“One of the aims was to create what might be a watershed moment” for the banking industry, Henry Russell, the London-based EBRD’s director for financial institutions in Moldova, Ukraine, Belarus and the western Balkans, said in a phone interview. The investment, as well as new rules within the banking sector, mean that “opportunities are there for foreign investors to come in, compete and make a profit.”
The deal is a show of confidence in Moldova’s once-teetering banks and comes despite a tumultuous political and economic backdrop. The 2014 fraud, equal to about an eighth of economic output, prompted mass protests, the liquidation of the three lenders involved and a $400 million International Monetary Fund bailout. Financial scandals have worsened Moldova’s reputation: one report concluded the country was used to help launder $20 billion from Russia on its way to the European Union.

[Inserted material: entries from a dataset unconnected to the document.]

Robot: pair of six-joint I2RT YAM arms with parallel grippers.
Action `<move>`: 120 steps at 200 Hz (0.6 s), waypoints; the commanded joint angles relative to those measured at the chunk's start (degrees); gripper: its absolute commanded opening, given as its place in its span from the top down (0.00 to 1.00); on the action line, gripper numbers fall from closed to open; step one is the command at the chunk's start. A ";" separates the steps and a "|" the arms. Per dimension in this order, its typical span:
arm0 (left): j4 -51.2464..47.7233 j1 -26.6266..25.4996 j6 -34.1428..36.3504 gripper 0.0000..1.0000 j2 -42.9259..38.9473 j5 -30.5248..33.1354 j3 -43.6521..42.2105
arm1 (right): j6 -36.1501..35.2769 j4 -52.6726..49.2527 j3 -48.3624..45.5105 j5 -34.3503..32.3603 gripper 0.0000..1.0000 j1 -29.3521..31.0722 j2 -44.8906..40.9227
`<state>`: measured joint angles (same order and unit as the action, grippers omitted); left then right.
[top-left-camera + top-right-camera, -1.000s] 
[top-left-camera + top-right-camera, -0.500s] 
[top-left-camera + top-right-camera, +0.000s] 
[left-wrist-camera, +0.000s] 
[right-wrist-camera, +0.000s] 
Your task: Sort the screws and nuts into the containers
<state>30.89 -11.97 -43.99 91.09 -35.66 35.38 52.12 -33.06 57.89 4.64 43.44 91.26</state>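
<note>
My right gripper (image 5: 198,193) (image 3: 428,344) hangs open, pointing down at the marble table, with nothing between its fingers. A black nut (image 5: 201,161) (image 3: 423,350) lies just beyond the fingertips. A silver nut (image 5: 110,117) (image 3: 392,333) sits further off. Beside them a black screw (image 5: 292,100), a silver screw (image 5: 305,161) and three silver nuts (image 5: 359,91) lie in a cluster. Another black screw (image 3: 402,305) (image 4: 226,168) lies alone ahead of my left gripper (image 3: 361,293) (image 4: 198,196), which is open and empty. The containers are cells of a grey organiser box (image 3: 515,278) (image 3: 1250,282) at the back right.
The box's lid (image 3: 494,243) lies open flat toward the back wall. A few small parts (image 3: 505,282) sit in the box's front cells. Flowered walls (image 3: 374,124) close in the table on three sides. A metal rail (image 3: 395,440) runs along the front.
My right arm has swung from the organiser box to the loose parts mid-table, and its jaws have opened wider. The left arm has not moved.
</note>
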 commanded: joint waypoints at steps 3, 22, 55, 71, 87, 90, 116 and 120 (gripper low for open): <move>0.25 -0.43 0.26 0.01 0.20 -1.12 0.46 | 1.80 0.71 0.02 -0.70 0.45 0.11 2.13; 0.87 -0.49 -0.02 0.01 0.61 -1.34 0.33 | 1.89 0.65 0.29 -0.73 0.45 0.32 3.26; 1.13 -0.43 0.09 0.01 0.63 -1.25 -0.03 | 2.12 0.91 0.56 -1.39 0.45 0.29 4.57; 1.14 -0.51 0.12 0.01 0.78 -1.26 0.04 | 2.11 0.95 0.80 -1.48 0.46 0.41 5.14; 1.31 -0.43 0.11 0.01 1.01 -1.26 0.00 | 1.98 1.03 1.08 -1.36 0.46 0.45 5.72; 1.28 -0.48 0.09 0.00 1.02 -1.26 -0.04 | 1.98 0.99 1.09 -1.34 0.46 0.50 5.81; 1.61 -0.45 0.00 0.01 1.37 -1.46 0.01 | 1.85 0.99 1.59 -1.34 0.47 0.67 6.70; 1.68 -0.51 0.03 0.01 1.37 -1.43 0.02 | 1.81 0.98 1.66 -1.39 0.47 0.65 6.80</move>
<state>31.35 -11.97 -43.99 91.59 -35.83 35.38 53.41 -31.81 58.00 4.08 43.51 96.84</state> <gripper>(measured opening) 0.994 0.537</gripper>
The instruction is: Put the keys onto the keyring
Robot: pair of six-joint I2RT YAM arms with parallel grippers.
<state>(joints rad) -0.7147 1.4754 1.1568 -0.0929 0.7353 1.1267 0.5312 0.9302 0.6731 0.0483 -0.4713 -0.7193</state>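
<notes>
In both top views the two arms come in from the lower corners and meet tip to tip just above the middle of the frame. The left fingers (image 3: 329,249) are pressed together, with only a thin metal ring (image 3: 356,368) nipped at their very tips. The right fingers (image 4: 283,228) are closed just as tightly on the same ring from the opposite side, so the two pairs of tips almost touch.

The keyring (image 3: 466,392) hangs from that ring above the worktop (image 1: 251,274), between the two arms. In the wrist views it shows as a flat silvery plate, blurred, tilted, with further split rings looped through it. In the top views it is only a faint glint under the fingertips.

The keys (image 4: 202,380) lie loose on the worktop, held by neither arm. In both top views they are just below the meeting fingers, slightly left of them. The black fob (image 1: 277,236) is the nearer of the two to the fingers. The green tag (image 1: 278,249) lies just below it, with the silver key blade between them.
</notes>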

Ex-Prime Minister Vlad Filat is serving a nine-year prison sentence for the fraud, and the central bank has the country’s biggest lenders — including Victoriabank — under monitoring. A battle for control of Victoriabank has been taking place between the EBRD and a shareholder group hiding behind offshore jurisdictions.
The Banca Transilvania deal, whose value wasn’t disclosed, is a positive signal, though issues remain. Politics is precariously balanced between a pro-EU parliament and a Russian-backed president. While the IMF predicts the economy will grow 3.7 percent this year, banks’ bad debts have risen.